■ Exercise requirements ■
Your task is to return exactly the lines that run from the one containing "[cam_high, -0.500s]" through the end of the listing below, without any pictures.

■ Source material ■
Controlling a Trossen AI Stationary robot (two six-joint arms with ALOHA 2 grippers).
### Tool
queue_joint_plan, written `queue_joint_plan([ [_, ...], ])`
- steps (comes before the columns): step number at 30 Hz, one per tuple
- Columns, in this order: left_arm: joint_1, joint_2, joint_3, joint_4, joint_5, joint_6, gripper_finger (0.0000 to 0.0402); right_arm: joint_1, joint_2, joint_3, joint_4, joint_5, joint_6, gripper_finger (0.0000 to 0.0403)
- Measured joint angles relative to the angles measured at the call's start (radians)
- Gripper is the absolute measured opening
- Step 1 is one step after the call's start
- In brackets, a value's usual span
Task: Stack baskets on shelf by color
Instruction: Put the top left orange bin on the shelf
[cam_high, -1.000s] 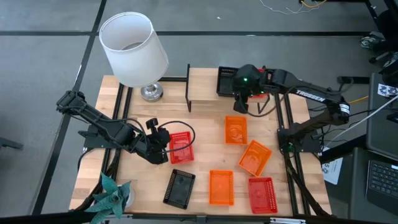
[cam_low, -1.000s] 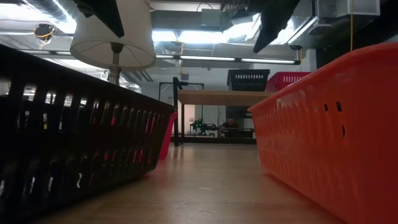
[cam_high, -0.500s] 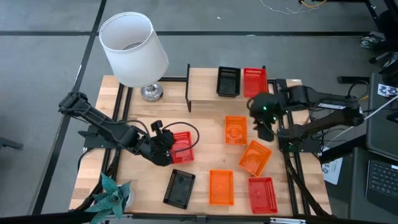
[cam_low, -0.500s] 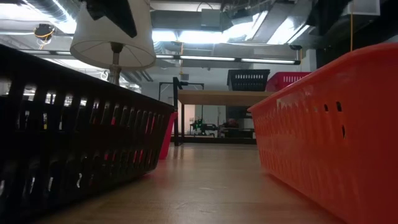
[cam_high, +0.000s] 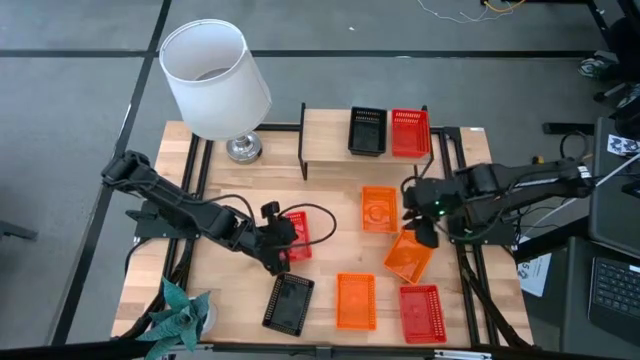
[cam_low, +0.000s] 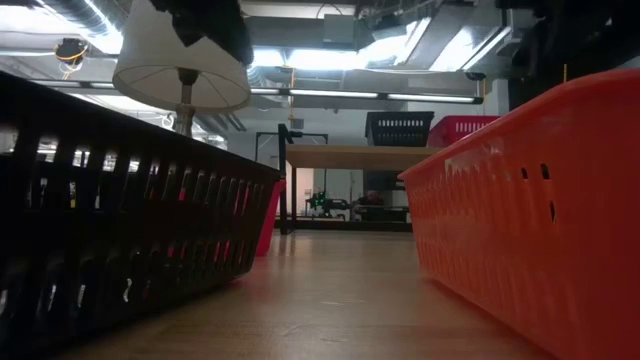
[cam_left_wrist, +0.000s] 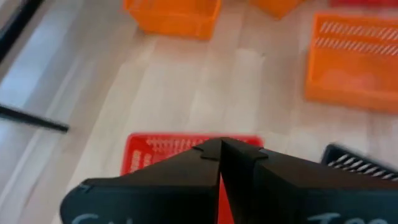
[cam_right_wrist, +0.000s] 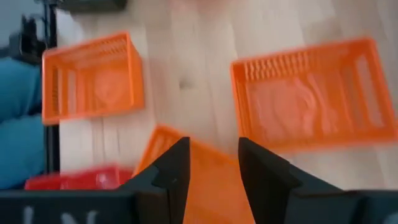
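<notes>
Left gripper, fingers pressed together, hovering over red mesh basket. Right gripper (fingers parted) hanging over tilted orange perforated basket.

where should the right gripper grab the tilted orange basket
Take the tilted orange basket by one thin perforated wall at its rim, coming straight down from above, one finger inside the open top and one outside. It lies skewed to the table edge, so the wrist should turn to match. The right gripper, open, hovers over its upper corner.
</notes>
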Motion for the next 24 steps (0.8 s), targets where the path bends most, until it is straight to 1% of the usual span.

■ Task output ■
[cam_high, -0.500s] 
[cam_low, -0.500s] 
[cam_high, +0.000s] 
[cam_low, +0.000s] 
[cam_left_wrist, +0.000s] 
[cam_right_wrist, +0.000s] 
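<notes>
Left gripper, fingers pressed together, hovering over red mesh basket. Right gripper (fingers parted) hanging over tilted orange perforated basket.

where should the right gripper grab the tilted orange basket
Take the tilted orange basket by one thin perforated wall at its rim, coming straight down from above, one finger inside the open top and one outside. It lies skewed to the table edge, so the wrist should turn to match. The right gripper, open, hovers over its upper corner.
</notes>
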Motion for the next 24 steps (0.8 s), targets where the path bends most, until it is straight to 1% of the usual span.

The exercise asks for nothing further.